Calixta laughed. “No, you’re not! We’ll do your hair properly and get you stockings and shoes. A little powder and orange-flower water. That’s all.” She gave Sophia a quick kiss on the cheek. “And you’re not a little girl anymore, sweetheart.” She turned to the doorway. “Yes, Millie?”
A maid wearing a black-and-white uniform stood in the doorway. “Will you want breakfast here or downstairs, Captain Morris?”
“Have the others woken?”
“They are all downstairs, Captain, except for your b
rother.”
“Still snoring soundly, no doubt,” Calixta muttered. “We’ll join the others downstairs, Millie—thank you.”
Millie left the room with a brief nod.
“Let me just get my things,” Sophia said, moving to gather her satchel.
Calixta stopped her, taking her hand. “You’re safe here, Sophia,” she said. “Our home is yours, and you have nothing to fear. We won’t have to bolt at a moment’s notice. You can leave your things in your bedroom.”

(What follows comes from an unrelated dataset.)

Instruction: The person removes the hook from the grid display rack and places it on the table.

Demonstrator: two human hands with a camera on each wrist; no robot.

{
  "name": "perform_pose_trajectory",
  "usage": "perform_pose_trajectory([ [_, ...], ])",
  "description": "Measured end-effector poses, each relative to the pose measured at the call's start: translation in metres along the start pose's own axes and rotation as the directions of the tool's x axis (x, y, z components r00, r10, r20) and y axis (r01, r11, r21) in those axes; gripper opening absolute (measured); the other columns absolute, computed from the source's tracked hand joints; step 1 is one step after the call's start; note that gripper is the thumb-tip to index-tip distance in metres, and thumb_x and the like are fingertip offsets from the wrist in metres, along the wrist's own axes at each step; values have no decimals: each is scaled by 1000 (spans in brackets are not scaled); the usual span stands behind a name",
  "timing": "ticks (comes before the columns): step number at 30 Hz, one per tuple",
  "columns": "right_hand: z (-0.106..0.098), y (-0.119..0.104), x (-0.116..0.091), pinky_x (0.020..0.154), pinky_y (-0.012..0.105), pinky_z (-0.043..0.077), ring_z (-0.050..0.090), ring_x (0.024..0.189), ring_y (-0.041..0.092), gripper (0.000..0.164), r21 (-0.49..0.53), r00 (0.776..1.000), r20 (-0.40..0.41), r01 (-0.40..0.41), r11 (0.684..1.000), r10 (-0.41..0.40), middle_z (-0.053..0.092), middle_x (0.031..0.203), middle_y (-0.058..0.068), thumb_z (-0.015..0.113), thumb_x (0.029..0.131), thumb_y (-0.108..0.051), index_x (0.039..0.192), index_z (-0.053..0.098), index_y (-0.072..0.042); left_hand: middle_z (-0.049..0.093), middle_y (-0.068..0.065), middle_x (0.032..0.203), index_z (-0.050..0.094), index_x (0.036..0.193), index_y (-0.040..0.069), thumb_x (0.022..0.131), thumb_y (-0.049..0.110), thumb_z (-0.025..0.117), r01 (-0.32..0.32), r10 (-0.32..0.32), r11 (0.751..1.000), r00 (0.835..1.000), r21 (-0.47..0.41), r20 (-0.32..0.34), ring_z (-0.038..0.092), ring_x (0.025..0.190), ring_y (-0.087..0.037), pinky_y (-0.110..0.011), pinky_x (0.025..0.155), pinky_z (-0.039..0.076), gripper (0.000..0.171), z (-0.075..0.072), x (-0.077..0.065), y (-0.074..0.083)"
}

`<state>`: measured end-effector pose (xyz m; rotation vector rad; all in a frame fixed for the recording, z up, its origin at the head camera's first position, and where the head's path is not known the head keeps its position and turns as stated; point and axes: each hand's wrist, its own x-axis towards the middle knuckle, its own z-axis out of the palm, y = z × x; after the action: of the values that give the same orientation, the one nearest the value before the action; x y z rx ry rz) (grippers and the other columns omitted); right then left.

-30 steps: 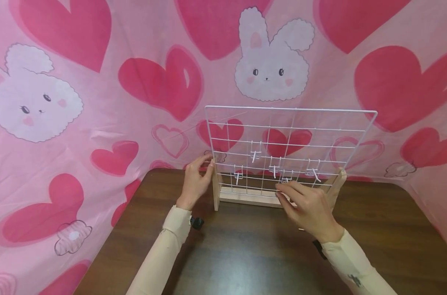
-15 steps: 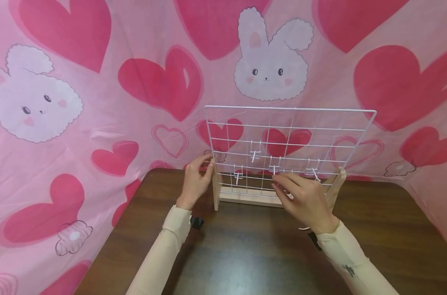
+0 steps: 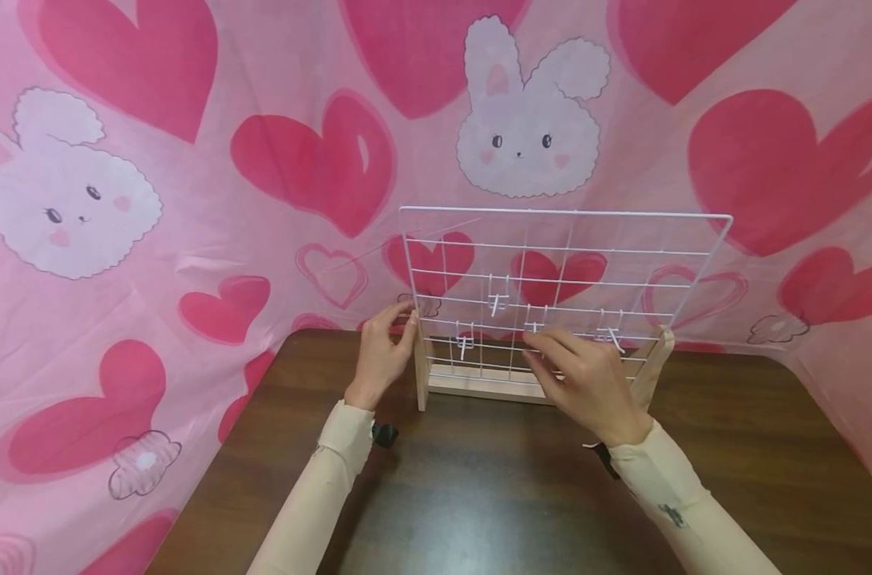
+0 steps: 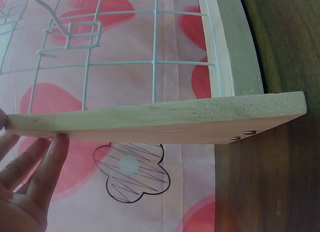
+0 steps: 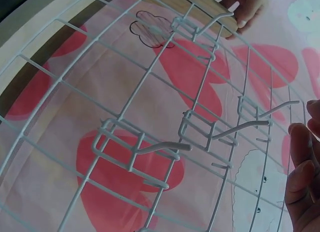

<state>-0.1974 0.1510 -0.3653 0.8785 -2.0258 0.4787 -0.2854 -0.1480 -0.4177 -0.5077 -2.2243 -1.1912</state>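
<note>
A white wire grid panel (image 3: 565, 247) stands upright in a pale wooden stand on the table. My left hand (image 3: 384, 351) grips the top of the stand's left wooden side piece (image 4: 150, 119), thumb and fingers on opposite faces. Several white wire hooks hang on the grid: an upper hook (image 3: 497, 302), a left hook (image 3: 465, 342) and a right hook (image 3: 610, 335). My right hand (image 3: 587, 379) is in front of the grid, its fingertips close by a middle hook (image 3: 534, 327). In the right wrist view its fingers (image 5: 301, 177) are loosely bent, apart from the hooks, nothing visible between them.
The dark brown wooden table (image 3: 450, 495) extends in front of the stand. A small white piece (image 3: 592, 446) lies on it, partly hidden by the right wrist. Pink heart-and-rabbit cloth (image 3: 299, 48) hangs behind. The stand's right side piece (image 3: 655, 363) is partly covered by my right hand.
My right hand has moved a little left and up along the grid, from a lower hook to the middle hook. The left hand and the stand have stayed in place.
</note>
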Motion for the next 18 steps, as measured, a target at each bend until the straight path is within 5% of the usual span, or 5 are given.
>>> perform_pose_trajectory([
  [11, 2, -1, 13, 54, 30, 55, 71, 70, 19, 36, 8, 1000, 13, 12, 1000, -12, 74, 92, 6, 51, 97, -38, 104, 73, -10, 72, -10, 106, 67, 117, 5, 92, 16, 60, -18, 18, 1000, 1000, 5, -5, 72, 83, -20, -31, 67, 61, 27, 0, 0, -1],
  [18, 4, 0, 18, 58, 32, 58, 71, 72, 21, 26, -1, 1000, 31, 3, 1000, -3, 74, 95, 7, 71, 82, -20, 105, 72, -9, 73, -10, 105, 68, 116, 7, 92, 15, 60, -17, 16, 1000, 1000, -7, -8, 72, 83, -21, -33, 67, 61, 27, 0, 0, 0],
])
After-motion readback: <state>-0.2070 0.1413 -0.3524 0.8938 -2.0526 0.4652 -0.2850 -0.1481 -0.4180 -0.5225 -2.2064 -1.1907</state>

Sophia pressed Calixta’s hand. “I know. Thank you. Let me find my watch.”
Damask curtains, gilded mirrors, and delicate furniture upholstered in cream and blue: Calixta’s hand lay behind the effortless luxury. Sophia’s pack, satchel, books, and clothes—gray and worn from two Atlantic crossings and a perilous journey through the Papal States—made a dirty pile that seemed to have no place in the sumptuous room. “Got it!” She tucked the watch into a hidden pocket of the fuchsia dress.
“Down we go, then,” Calixta said. Not to be outdone by the fuchsia, she was wearing a lemon-colored silk with gold trim. She trailed a hand along the polished banister as they descended the wide marble steps to the main floor.
Their travel companions were in the comfortable breakfast room. Sitting side by side on a white couch beside the windows, Errol Forsyth, a falconer from the Closed Empire, and Goldenrod, an Eerie from the edges of the Prehistoric Snows, looked out at the ocean with rather dazed expressions. Sophia thought to herself, not without amusement, that they seemed just as out of place in the gilded mansion as she felt in the fuchsia dress. Goldenrod sat stiffly, her pale-green hands folded in her lap, her long hair wild and windblown. She looked like a tuft of grass on a plate of porcelain. Errol, his clothes even more worn than Sophia’s, rubbed the scruff of his chin, pondering the view. Seneca, Errol’s falcon, blinked unhappily from his perch on the archer’s shoulder.
At least Richard Wren, the Australian sea captain, seemed at ease. He stood in a wide stance before the windows, happily munching a piece of toast as he took in the view.